Japan’s auto industry has been plagued by uncertainty since U.S. President Donald Trump last year launched a renegotiation of NAFTA, seeking to repatriate manufacturing jobs to the United States. Automobiles and auto parts are key export products for the country.
Jtekt President Tetsuo Agata said prospective automaker clients were waiting for the outcome of the talks before making new decisions on their Mexico operations.
“They are watching the NAFTA situation carefully. So we also have to hold off on new production plans,” he told reporters at its Nagoya headquarters.
Jtekt is a Toyota Motor Corp (7203.T) group supplier that manufactures vehicle steering systems for the automaker and other customers. It operates a plant in San Luis Potosí state in Mexico.
Jtekt also operates more than 10 plants in the United States, mainly in Tennessee, South Carolina and Texas.
Most of Japan’s major automakers and suppliers operate plants in the United States.
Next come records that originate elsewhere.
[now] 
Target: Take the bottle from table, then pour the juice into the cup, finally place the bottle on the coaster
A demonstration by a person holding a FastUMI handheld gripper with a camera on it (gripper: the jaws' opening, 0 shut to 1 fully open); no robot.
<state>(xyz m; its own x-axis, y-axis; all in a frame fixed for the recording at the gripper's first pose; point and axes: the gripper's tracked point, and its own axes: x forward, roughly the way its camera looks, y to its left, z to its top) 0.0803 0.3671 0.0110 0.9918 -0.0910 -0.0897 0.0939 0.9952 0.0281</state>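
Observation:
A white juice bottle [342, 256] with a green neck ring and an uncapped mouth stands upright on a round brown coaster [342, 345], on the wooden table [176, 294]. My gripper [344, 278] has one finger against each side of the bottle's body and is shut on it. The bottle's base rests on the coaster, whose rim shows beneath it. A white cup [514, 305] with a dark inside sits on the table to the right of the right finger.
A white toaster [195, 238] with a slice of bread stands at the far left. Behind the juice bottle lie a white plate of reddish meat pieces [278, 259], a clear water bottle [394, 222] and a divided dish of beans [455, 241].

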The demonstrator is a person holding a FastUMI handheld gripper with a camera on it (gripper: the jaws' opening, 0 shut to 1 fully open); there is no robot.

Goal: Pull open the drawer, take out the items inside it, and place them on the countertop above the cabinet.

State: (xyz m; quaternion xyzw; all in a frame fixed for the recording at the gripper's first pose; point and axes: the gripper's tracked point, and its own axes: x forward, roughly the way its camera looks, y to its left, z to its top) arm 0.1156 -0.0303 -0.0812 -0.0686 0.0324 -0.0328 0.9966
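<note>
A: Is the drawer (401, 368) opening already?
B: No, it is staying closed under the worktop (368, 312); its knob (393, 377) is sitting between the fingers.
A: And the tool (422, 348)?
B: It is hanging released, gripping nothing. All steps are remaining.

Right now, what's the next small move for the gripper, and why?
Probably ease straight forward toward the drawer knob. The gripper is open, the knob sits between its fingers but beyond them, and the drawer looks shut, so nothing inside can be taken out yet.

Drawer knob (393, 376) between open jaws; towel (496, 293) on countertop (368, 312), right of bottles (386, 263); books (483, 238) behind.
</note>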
Top producers Toyota, Nissan Motor Co (7201.T) and Honda Motor Co (7267.T) locally produce about 50 percent to 70 percent of all vehicles sold in the country.
They also operate plants in Mexico and Canada, exporting a portion of the output from those plants, along with some vehicles made in other countries, to the United States.
In addition to uncertainties surrounding NAFTA talks, Japanese automakers have also been rankled by Washington’s move in May to launch a national security investigation into car and truck imports to the country which could lead to new tariffs.
Japan’s automobile lobby has criticized any regulations which could raise costs for Japanese automakers doing business in the United States, the world’s No. 2 auto market.